Tanpa sengaja, aku menemukan jawaban atas pertanyaan yang selalu menghantuiku.

Artinya, apa yang dikatakan Shiho-san benar.

Shiho-san pernah mengatakan bahwa dia dititipkan oleh kakakku, tapi sejujurnya, sampai saat ini, aku setengah percaya setengah tidak. 

Tidak... lebih tepatnya, aku lebih cenderung meragukannya.

Seperti yang telah aku katakan berkali-kali, aku tidak pernah mengira kakak akan mengatakan sesuatu seperti itu.

Namun, jika Yuuka-san mengatakan hal yang sama, maka aku tidak bisa lagi meragukannya.

"Takeru-san yang meminta hal seperti itu memang aneh, tapi Shiho yang menerimanya juga aneh..."

Ekspresi Yuuka-san berubah menyedihkan.

"Aku mengerti perasaan Takeru-san. Wajar jika dia khawatir tentang adik laki-lakinya yang berharga dan ingin menyerahkannya kepada seseorang. Apalagi jika tidak ada keluarga lain. Aku tidak pernah berpikir Takeru-san adalah orang yang akan membatasi masa depan kekasihnya, tapi aku bisa memahaminya. Namun begitu... bagaimana dengan masa depan Shiho sendiri?"

Pertanyaan itu jelas ditujukan padaku.

Namun, aku tidak tahu kemana arah perasaan yang hampir marah itu.

Entah kenapa, aku tidak merasa bahwa itu ditujukan padaku atau kakakku.

"Meskipun sekarang sulit, suatu hari nanti Shiho juga akan bisa melupakan Takeru-san. Bahkan jika tidak bisa melupakannya, suatu hari nanti semua ini akan menjadi kenangan dan akan ada pertemuan baru. Pada saat itu... jika diketahui bahwa dia tinggal bersama adik tunangannya yang sudah meninggal, dia tidak akan punya kesempatan lagi."

Aku tidak bisa menjawab.

"Aku ingin Shiho bahagia."

Karena yang dikatakan Yuuka-san adalah kebenaran yang tak terbantahkan.

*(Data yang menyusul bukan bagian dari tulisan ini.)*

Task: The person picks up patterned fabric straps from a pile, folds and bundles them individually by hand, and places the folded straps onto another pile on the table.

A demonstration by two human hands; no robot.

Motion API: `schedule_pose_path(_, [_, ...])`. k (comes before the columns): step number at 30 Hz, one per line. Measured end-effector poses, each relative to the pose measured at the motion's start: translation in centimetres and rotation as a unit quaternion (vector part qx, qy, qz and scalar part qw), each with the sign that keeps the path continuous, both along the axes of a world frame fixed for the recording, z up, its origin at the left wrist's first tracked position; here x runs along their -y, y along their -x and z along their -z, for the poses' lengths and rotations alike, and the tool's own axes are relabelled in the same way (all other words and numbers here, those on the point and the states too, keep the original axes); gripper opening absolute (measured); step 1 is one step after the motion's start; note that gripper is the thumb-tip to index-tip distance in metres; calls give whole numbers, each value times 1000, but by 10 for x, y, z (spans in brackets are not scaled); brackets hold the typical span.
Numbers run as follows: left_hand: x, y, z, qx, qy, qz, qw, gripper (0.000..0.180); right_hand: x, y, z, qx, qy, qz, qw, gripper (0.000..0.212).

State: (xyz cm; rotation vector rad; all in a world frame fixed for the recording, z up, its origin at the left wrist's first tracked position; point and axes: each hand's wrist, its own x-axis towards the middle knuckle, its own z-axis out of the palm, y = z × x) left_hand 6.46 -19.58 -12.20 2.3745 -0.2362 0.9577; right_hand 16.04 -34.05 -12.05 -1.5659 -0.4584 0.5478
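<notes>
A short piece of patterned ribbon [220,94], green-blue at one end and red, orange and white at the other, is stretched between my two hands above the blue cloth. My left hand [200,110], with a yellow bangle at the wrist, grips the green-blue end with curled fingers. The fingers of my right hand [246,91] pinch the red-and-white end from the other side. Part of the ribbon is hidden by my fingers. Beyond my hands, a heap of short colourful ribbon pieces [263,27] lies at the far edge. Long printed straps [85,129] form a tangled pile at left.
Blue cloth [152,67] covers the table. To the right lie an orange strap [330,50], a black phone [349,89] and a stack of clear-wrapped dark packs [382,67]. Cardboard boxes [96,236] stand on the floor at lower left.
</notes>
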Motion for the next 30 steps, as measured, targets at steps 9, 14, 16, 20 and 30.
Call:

Aku juga berpikir begitu karena kata-kata Yuuka-san benar-benar mencerminkan perasaanku.

"Kamu tidak salah. Maaf kalau ini terdengar seperti aku sedang menyalahkanmu."

Yuuka-san seharusnya tidak memiliki perasaan baik terhadapku, namun dia tetap memperhatikanku.

Aku merasakan ini lebih dari kata-kata yang kami tukarkan, ini adalah wujud dari kebaikan Yuuka-san.

"Tapi, jika kamu juga peduli dengan masa depan Shiho, aku ingin kamu segera berhenti untuk tinggal bersama... Kamu juga berpikir bahwa ini tidak bisa dibiarkan terus-menerus, bukan?"

Meskipun kalimatnya berupa pertanyaan, nada dan tatapan matanya penuh keyakinan.

Kata-kata itu menembus hatiku seolah-olah dia bisa melihat segalanya.

"…Apa kamu sudah membicarakan hal ini dengan Shiho-san?"

Yuuka-san perlahan menggelengkan kepalanya.

"Berapa kali pun aku mengatakan, dia tidak mau mendengarkan, jadi untuk itulah aku datang langsung menemuimu."

Artinya, bagi Yuuka-san, ini adalah upaya terakhir.

Kamu tidak perlu menjawab sekarang. Aku tahu kamu butuh waktu untuk merenung dan mempersiapkan diri. Namun, aku juga tidak bisa menunggu selamanya. Aku akan menunggu jawabanmu satu minggu lagi, di tempat dan waktu yang sama seperti hari ini."

Yuuka-san berkata demikian sambil memberikan kontaknya kepadaku lalu pergi.

Punggungnya yang pergi sambil terkena hujan terlihat sedikit kesepian.


◈ ⟡ ◈



---Setelah mengingat-ingat semuanya, aku disiksa oleh perasaan yang sulit diungkapkan dengan kata-kata.

Tiba-tiba, di depanku muncul, Azumi Yuuka-san, seorang kenalan dari kakak dan juga Shiho-san.

Menurut cerita yang kakak katakan, awal mula perkenalan antara kakak dan Shiho-san dimulai ketika mereka diperkenalkan oleh seorang wanita bernama Yuuka-san, yang merupakan rekan kerja di perusahaan. Setelah pertemuan tersebut, kakak menyatakan perasaannya kepada Shiho-san, dan dari situlah mereka mulai berpacaran.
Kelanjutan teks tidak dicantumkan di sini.